Kate McAllister: The musical expression of emotion

Kate is a student at University of Sheffield studying an MA in Historical Research. She splits her time between studying, family, friends, volunteering and baking. Here, she writes about music, mental health, and creativity.

John Martyn on guitar

I would like to say I remember it well: the first time I ever heard a song which sent shivers down my spine. Being honest though, I would not know where to start. All I know is that music has been a central part of my every day life for … my whole life.

I am the kind of person that only needs to put a sad song on to help me have that big old cry I’ve been craving all day. I am also the kind of person that walks down the street with a spring in my step because I’m listening to one of my guilty pleasures.

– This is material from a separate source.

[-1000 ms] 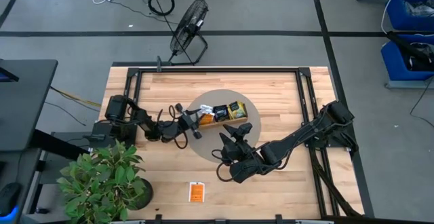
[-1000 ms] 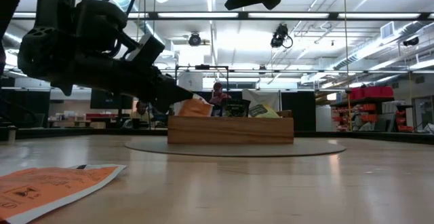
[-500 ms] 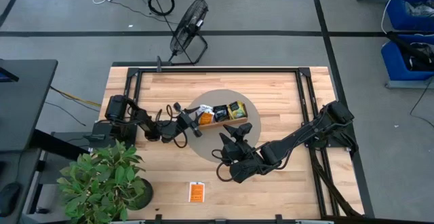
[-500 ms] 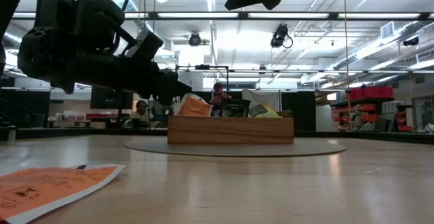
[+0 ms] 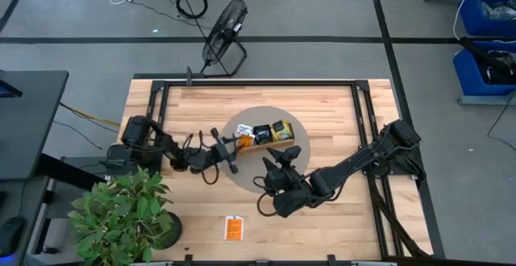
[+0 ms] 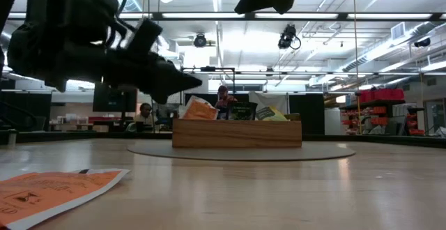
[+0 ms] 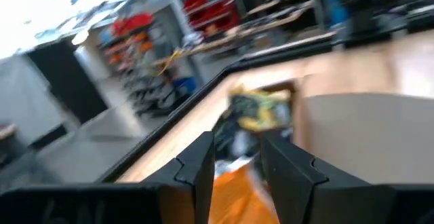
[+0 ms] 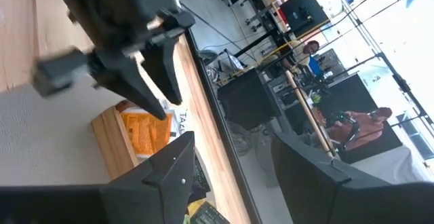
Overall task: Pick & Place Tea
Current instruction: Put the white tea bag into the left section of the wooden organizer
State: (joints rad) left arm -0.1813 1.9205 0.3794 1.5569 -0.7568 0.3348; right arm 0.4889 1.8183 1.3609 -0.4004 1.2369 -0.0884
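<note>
- Your landmark is the wooden tray [image 5: 262, 139], sitting on the round grey mat [image 5: 284, 163] mid-surface [image 5: 339, 113].
- Tea packets stand upright in the tray: an orange one [image 6: 198, 109] at the end nearest the left arm, a dark one [image 6: 242, 110] in the middle, a yellow-green one [image 6: 270, 113] toward the far end (the high view also shows a white one [image 5: 244, 130] among them).
- One more orange packet [image 5: 234, 228] lies flat on the bare wood, well apart from the tray, near the front edge of the surface and beside the potted plant [image 5: 125, 214].
- Your left tool [image 5: 228, 147] sits just off the tray's orange-packet end, above the mat's rim. Its fingers [image 7: 203, 163] stand a narrow gap apart, and nothing shows between them; the orange packet and tray lie just ahead of the tips.
- In the low view the left arm [image 6: 90, 49] hangs above the surface, its tip pointing at the tray and not touching it.
- Your right tool [image 5: 284, 160] waits on the front side of the tray, over the mat. Its fingers [image 8: 166, 166] are spread wide with nothing held.
- From the right wrist view you see the left tool [image 8: 146, 61] beside the tray end that carries the orange packet.
- A black fan [image 5: 223, 32] stands on the floor behind the surface, beyond the tray.
</note>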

It wasn’t until recently I started to think about how music has shaped or helped me, my mental health, and whether it does the same for others. Research has been conducted by both musicologists and psychologists, which suggests that there are clear links between music and mental health. A 2011 study by researchers at McGill University in Montreal found that when their participants listened to music they enjoyed, their dopamine levels were 9% higher.

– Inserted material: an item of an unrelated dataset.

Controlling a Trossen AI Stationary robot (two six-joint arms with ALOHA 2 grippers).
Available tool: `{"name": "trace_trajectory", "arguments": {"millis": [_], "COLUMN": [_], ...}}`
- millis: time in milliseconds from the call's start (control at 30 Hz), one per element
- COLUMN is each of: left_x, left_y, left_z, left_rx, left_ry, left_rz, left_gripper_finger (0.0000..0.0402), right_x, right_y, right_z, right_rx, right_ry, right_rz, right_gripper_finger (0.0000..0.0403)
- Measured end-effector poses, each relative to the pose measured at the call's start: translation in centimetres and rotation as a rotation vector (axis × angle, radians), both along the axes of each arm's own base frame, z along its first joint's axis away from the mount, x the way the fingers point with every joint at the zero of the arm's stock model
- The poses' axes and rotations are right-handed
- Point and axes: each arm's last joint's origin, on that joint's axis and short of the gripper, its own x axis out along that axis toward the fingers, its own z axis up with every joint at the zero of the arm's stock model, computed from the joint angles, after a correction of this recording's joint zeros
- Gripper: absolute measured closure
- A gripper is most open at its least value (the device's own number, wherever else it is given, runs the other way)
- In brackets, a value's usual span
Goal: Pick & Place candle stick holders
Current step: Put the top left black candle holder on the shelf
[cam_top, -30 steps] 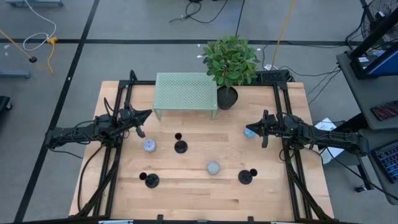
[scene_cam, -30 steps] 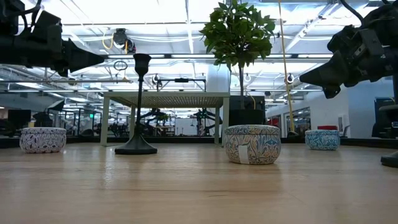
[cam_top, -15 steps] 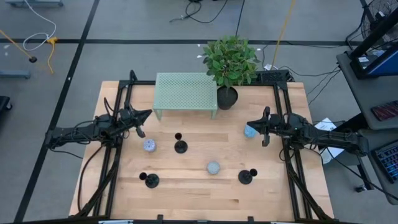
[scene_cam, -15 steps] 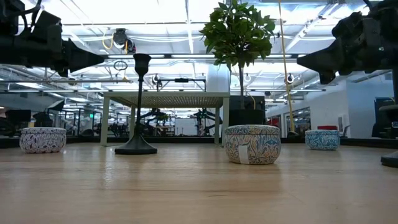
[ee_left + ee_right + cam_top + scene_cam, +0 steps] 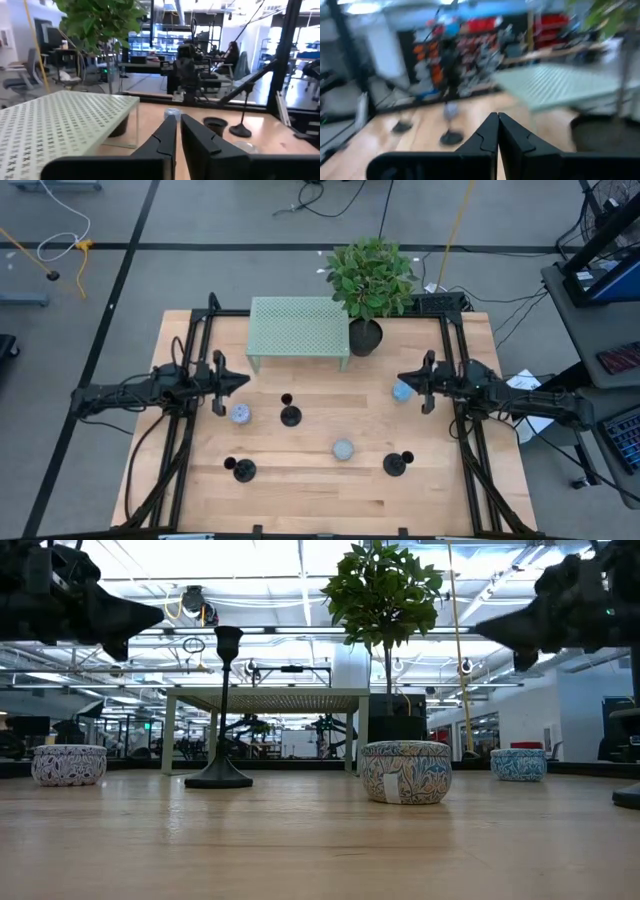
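Since a second ago the left claw (image 5: 232, 379) has swung slightly toward the near side, while the right claw (image 5: 405, 380) has drawn a little to the right; the three candle stick holders have not moved. One candle stick holder (image 5: 290, 414) stands upright at the middle of the wooden surface (image 5: 300, 490), another (image 5: 242, 469) near the near-left edge, and a third (image 5: 397, 463) toward the near right. Neither claw touches any of them. Both claws hover above the surface with their fingers nearly together and nothing between them. Three small patterned tins sit about: one (image 5: 240, 413) just left of the middle holder, one (image 5: 343, 449) between the near holders, one (image 5: 401, 391) beside the right claw. At the far side stand a pale green perforated rack (image 5: 299, 327) and a potted plant (image 5: 372, 280).
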Motion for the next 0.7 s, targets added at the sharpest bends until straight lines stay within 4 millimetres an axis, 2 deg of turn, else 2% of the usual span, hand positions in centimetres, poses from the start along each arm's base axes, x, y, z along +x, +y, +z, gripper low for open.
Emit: {"name": "trace_trajectory", "arguments": {"millis": [200,333,400,533,700], "left_x": [0.6,1.4,1.8,2.8,4.1], "left_y": [0.1,0.0,0.0,-0.1,-0.6], "left_z": [1.1,1.0,0.7,-0.6,-1.7], "left_rx": [-0.009,-0.02,-0.063,-0.144,-0.145], "left_ry": [-0.104,-0.079,-0.037,0.077,0.164], "left_rz": [0.025,-0.029,-0.051,-0.071,-0.109], "left_gripper_finger": [0.0309,0.027,0.0253,0.0231,0.0227], "right_x": [-0.5,-0.8,-0.8,-0.4,0.0], "right_y": [-0.9,-1.1,-1.1,-0.8,-0.6], "right_z": [2.1,3.2,3.4,3.3,3.1], "right_rx": [-0.101,-0.104,-0.143,-0.245,-0.293], "right_ry": [-0.191,-0.296,-0.305,-0.268,-0.246], "right_rz": [-0.351,-0.471,-0.471,-0.363,-0.273], "right_gripper_finger": [0.0386,0.0381,0.0381,0.037,0.0317]}}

Last year my friend Andy wrote his undergraduate dissertation on the links between mental health and music, specifically song-writing. His research found that playing or writing music could help to create an environment which allowed people to break down barriers they had put up because of autism or depression. Andy made a really great point when we were talking about this further, saying that the thing about creating music or poetry is that you can pour everything you feel into it, whether it be positive or negative emotion. The tangible product of that creative expression can bring a sense of relief, achievement, and pride.

This got me thinking, and I realised that some of my favourite albums were the product of a need to express acute emotion. These acts of creativity can also evoke an emotional response in the listener. A lot of the time, our favourite songs can take us out of ourselves, into a different time, place, or experience.

Take John Martyn for example, famous for his husky voice, sublime lyrics, and his somewhat reckless lifestyle. In a documentary aired in 2007, Martyn was described as a “spontaneous, incurable romantic”, who instead of keeping diaries, made records. His most heartfelt album, Grace and Danger, was released in 1980 after the breakdown of his marriage. The album was essentially an outpouring of John’s feelings; a form of expression which he described as “good for the soul”.  It was cathartic, and I understand where he is coming from; there are things you simply can’t express in the simple written or spoken word. Song-writing is a form of emotional expression, albeit one perhaps not appealing to everyone.

What I do think is appealing to us all, is the ability to connect to a song or an album. That feeling, when it almost seems as if someone is singing to you, mimicking your mood, thoughts, or experiences, can bring a sense of connection unlike any other. The artist’s act of creativity can help us to understand our own feelings better. It can help us navigate the ups and downs, the sunshine and the storms, of our every day lives.

It certainly always has done for me, and long may it continue.